Five years later, they got their dream, the 25-unit Southside Park Cohousing. Front porches on the neo-Victorians look out on the surrounding community. Inside, kitchen windows and plate-glass back doors face one another over the common green space, as if two dozen families had one huge backyard. In the central building, residents share a dining room, playroom, mailboxes, laundry room, TV, exercise equipment and a lounge with a fireplace. They take turns cooking the three common meals served each week. Afterward, they relish the opportunity to share cars, swap furniture and get together without planning it.

Children like the arrangement because they can roam freely from one friend's house to another. Parents appreciate having lots of help keeping watch, and singles enjoy the companionship. "My kids were grown up and gone," says Susan Barnhill, 57, a Mary Kay cosmetics saleswoman, as she rolls her wheelchair in the front-door of a flat especially adapted to her needs. "Here, there are instant friends."

Immediate neighbors often oppose cohousing proposals but tend to come around once the homes are built. "It's pretty cool," says Ken Tate, 40, who lives across the street from Southside Park. "More neighborhoods should group together like that." Although drug deals go down daily on the sagging porches and litter-strewn sidewalks that surround Southside, no one has ever broken into one of its houses. There are too many watchful eyes.

So far, cohousing construction hasn't kept up with demand. There are 44 projects built in the U.S. and Canada, with 160 soon to be completed and 15,000 people on a list of potential residents. Cohousing units have appreciated or held their value better than comparable homes nearby.
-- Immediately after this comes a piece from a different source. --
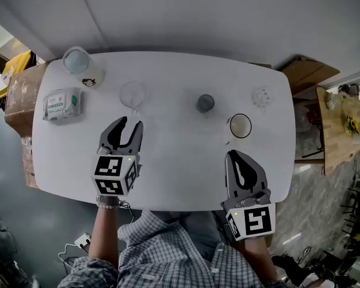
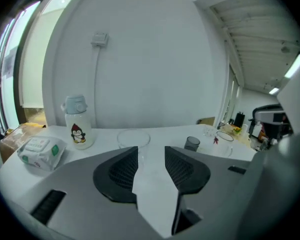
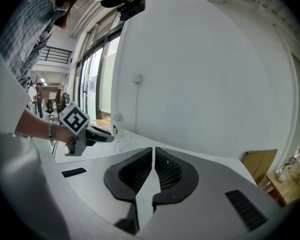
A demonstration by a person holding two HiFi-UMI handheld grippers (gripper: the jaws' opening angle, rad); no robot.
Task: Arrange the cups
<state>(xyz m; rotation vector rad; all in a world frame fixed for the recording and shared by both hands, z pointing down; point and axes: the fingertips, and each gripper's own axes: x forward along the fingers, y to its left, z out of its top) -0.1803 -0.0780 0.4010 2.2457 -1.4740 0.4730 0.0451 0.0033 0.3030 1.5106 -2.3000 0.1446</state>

Building one is no cakewalk, however. Sites are difficult to acquire. Prospective residents must spend years in long meetings with architects, bureaucrats and neighborhood groups. They must be willing to put up thousands in advance for units that cost slightly more than mainstream condos. (One-bedroom Southside flats went for $87,000, though the city provided generous loans to the cash poor. Homeowners' dues range from $100 to $150 a month.) And the endless meetings continue after everyone moves in. Instead of delegating to a board of directors or voting, Southside residents, like most cohousers, make every decision by consensus. Also, gossip runs rampant. "There have been three romances in the community," says resident Pam Silva, 49. "They were great topics of conversation and entertainment."